Pyspark Pandas column or index name appears to persist after being dropped or removed.

Callum — Thu, 01 Dec 2022 15:05:53 GMT

So, I have this code for merging dataframes with pyspark pandas. And I want the index of the left dataframe to persist throughout the joins. So following suggestions from others wanting to keep the index after merging, I set the index to a column before the merge, and then bring it back to index after the merge and remove the index name.

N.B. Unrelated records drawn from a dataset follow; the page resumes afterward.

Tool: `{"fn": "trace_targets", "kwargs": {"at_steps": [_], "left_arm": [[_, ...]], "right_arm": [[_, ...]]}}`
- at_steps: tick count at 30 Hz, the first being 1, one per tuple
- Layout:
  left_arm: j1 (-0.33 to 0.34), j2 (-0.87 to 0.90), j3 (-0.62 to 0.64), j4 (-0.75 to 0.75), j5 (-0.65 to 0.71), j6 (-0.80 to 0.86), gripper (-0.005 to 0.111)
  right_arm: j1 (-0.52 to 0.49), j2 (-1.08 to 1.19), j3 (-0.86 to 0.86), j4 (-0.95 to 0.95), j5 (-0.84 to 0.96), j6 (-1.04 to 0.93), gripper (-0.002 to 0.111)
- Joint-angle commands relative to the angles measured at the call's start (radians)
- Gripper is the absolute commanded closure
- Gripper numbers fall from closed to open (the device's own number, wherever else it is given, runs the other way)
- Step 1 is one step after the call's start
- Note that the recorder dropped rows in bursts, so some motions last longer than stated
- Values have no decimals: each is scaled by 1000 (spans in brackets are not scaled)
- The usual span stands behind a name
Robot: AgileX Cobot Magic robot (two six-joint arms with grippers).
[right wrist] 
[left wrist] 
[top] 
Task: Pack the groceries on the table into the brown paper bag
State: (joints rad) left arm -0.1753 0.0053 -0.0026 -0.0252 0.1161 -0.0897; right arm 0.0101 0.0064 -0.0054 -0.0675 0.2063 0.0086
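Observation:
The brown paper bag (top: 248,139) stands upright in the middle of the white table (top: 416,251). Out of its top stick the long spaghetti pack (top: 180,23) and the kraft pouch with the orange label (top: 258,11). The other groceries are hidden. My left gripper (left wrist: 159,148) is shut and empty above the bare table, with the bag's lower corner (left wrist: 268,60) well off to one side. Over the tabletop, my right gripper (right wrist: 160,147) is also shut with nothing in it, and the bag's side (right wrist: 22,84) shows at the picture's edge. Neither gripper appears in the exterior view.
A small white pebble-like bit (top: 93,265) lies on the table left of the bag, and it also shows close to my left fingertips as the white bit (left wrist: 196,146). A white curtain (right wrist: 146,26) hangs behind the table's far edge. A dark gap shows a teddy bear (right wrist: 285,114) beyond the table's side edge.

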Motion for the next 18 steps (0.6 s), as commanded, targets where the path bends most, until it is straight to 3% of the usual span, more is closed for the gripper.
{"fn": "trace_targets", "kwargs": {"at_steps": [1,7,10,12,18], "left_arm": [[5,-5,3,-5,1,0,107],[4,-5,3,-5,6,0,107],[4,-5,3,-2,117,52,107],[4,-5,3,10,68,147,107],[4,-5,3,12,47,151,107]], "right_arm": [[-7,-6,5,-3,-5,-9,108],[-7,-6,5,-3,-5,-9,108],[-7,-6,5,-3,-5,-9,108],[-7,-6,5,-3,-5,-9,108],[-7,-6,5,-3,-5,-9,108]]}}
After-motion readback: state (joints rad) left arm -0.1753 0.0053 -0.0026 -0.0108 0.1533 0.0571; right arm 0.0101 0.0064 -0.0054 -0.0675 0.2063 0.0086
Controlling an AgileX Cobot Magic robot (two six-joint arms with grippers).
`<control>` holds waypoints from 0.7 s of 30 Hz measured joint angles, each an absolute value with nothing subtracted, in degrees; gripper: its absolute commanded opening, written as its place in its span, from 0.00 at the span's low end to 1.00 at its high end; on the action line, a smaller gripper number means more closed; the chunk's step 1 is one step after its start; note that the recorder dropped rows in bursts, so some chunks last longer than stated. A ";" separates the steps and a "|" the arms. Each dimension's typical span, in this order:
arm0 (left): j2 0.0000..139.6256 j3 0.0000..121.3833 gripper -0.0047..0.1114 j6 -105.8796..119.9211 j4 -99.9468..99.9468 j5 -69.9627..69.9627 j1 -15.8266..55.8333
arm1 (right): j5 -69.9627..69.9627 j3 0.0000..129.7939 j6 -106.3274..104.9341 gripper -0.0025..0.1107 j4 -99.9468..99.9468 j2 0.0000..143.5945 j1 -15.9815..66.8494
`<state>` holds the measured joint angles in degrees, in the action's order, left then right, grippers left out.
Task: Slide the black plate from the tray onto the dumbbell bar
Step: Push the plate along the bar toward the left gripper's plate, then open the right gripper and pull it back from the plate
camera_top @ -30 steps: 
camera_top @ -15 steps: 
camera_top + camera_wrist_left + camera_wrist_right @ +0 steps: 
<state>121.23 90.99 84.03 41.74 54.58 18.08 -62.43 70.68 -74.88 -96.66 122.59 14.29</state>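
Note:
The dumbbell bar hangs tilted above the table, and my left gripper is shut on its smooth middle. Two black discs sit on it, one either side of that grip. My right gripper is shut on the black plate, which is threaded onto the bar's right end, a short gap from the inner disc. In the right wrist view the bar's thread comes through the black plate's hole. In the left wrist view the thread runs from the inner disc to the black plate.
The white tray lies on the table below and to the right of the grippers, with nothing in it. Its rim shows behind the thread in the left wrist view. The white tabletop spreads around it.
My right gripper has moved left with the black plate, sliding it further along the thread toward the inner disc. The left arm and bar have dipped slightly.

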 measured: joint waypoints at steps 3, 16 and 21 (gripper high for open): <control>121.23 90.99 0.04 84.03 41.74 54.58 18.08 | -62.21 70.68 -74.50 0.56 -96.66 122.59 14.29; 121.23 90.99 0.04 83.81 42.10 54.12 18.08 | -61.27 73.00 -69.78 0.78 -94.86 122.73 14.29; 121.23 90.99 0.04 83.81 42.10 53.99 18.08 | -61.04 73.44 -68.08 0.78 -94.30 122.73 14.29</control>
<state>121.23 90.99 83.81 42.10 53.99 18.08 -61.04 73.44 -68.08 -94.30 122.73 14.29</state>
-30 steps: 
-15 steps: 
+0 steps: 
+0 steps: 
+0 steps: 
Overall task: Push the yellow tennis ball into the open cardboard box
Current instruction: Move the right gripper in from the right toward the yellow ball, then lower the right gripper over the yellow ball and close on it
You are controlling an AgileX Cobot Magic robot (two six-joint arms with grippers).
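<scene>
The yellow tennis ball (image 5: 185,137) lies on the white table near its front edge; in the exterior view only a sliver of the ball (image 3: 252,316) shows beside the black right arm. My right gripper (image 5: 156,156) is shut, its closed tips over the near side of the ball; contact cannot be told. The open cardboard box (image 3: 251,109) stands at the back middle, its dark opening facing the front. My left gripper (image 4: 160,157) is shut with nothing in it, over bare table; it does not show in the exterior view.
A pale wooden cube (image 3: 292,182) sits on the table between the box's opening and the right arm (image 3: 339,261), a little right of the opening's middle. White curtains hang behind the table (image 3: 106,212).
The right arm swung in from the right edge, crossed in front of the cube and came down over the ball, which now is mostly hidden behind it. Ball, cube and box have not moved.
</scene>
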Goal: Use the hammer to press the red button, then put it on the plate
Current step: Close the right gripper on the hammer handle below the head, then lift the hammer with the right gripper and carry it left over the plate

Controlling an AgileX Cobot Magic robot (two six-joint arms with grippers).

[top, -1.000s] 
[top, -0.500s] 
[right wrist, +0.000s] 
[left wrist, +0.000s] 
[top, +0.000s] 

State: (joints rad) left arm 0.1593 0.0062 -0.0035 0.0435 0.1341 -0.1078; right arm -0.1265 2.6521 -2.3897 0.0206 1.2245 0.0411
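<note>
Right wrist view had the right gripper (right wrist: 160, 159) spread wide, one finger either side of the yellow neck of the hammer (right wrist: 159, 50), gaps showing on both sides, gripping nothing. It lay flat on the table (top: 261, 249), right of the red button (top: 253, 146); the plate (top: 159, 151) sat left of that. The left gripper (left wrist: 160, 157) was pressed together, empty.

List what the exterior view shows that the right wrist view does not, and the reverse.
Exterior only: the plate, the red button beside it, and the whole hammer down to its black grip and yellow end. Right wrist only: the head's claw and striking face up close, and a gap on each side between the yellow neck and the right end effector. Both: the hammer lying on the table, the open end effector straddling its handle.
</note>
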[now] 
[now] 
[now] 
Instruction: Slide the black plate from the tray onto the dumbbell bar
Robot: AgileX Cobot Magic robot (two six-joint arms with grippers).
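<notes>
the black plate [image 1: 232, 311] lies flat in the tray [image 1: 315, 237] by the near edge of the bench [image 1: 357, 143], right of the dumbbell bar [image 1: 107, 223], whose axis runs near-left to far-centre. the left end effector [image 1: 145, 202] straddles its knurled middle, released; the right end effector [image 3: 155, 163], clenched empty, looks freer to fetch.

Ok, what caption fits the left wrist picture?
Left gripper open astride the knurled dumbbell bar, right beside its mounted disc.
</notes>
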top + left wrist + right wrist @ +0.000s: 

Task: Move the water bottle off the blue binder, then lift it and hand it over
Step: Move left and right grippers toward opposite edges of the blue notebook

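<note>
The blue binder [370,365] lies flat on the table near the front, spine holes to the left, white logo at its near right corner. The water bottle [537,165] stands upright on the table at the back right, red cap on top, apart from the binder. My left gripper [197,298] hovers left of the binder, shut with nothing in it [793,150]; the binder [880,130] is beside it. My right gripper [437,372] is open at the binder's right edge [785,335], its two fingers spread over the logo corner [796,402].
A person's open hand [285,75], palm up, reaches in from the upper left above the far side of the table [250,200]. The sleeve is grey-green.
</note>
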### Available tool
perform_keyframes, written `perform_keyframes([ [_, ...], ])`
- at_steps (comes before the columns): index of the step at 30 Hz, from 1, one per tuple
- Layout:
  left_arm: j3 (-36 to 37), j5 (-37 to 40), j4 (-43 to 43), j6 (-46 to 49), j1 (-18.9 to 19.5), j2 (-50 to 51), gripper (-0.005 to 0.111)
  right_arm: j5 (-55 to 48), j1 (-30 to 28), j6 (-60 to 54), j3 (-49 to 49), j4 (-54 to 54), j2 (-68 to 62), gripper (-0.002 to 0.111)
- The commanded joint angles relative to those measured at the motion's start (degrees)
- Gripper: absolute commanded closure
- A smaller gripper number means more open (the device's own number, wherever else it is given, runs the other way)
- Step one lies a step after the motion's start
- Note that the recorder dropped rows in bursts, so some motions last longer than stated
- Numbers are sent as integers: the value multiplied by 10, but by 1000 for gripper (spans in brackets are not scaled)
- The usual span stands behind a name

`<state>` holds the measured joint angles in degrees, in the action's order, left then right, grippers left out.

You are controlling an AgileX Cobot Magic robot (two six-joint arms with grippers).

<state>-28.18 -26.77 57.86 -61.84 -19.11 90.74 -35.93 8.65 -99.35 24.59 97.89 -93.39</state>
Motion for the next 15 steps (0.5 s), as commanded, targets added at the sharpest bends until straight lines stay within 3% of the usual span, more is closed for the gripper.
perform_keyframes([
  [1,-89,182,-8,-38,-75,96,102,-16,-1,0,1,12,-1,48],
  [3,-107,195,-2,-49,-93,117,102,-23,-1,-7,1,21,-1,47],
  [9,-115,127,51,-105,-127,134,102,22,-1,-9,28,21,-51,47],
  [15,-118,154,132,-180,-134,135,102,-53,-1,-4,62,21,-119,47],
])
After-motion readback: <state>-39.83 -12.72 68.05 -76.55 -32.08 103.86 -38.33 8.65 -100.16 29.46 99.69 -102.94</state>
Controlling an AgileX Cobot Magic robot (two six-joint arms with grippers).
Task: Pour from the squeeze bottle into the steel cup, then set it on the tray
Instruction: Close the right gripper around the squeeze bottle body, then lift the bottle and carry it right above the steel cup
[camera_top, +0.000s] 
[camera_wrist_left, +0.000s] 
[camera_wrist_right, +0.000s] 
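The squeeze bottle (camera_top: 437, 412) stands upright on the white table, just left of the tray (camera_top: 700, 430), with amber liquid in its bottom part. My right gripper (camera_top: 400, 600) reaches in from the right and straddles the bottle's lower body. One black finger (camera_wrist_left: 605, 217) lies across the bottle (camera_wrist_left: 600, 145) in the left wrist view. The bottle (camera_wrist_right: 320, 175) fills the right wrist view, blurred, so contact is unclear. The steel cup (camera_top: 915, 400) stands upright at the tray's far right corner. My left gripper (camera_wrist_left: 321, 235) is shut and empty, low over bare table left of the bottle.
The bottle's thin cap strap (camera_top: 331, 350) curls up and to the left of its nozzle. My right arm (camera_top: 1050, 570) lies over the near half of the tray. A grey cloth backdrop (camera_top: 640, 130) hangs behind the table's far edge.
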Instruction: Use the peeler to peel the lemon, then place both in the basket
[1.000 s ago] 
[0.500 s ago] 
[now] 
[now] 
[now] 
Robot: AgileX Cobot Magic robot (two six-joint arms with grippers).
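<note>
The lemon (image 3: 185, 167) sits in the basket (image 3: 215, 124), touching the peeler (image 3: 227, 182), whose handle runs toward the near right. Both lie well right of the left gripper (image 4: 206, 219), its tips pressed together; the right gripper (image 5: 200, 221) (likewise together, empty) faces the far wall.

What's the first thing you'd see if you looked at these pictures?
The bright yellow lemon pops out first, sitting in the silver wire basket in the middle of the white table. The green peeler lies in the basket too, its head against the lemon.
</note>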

import pyspark.pandas as ps
 
 
def merge_dataframes(left=None, right=None, how='inner', on=None, left_on=None,
                     right_on=None, left_index=False, right_index=False):
    merging_left = left.copy()
    merging_left['weird_index_name'] = merging_left.index
 
    new_df = merging_left.merge(right, on=on, how=how, left_on=left_on, right_on=right_on, suffixes=('', '_dupe_right'),
                                left_index=left_index, right_index=right_index)
 
    returning_df = new_df.set_index('weird_index_name')
 
    returning_df.index.name = None
    return returning_df
 
 
df_1 = ps.DataFrame({
    'join_column': [1, 2, 3, 4],
    'value1': ['A', 'B', 'C', 'D']
}, index=['Index1', 'Index2', 'Index3', 'Index4'])
df_2 = ps.DataFrame({
    'join_column': [1, 2, 3, 4, 5],
    'value2': ['a', 'b', 'c', 'd', 'e']
})
df_3 = ps.DataFrame({
    'join_column': [1, 2, 3, 4, 6, 7],
    'value3': [1.1, 2.2, 3.3, 4.4, 6.6, 7.7]
})
 
input_list = [df_1, df_2, df_3]
 
expected_result = ps.DataFrame({
    'join_column': [1, 2, 3, 4],
    'value1': ['A', 'B', 'C', 'D'],
    'value2': ['a', 'b', 'c', 'd'],
    'value3': [1.1, 2.2, 3.3, 4.4]
}, index=['Index1', 'Index2', 'Index3', 'Index4'])
 
final_df = input_list[0]
for next_df in input_list[1:]:
    final_df = merge_dataframes(left=final_df, right=next_df, how='left', on='join_column')
 
print(final_df)

This works perfectly fine for merging two dataframes but as soon as I have a list of dataframes to be merged together using a for loop. I get this error:

AnalysisException                         Traceback (most recent call last)
<command-1950358519842329> in <module>
     42 final_df = input_list[0]
     43 for next_df in input_list[1:]:
---> 44     final_df = merge_dataframes(left=final_df, right=next_df, how='left', on='join_column')
     45 
     46 print(final_df)
 
<command-1950358519842329> in merge_dataframes(left, right, how, on, left_on, right_on, left_index, right_index)
      7     merging_left['weird_index_name'] = merging_left.index
      8 
----> 9     new_df = merging_left.merge(right, on=on, how=how, left_on=left_on, right_on=right_on, suffixes=('', '_dupe_right'),
     10                                 left_index=left_index, right_index=right_index)
     11 
 
/databricks/spark/python/pyspark/pandas/usage_logging/__init__.py in wrapper(*args, **kwargs)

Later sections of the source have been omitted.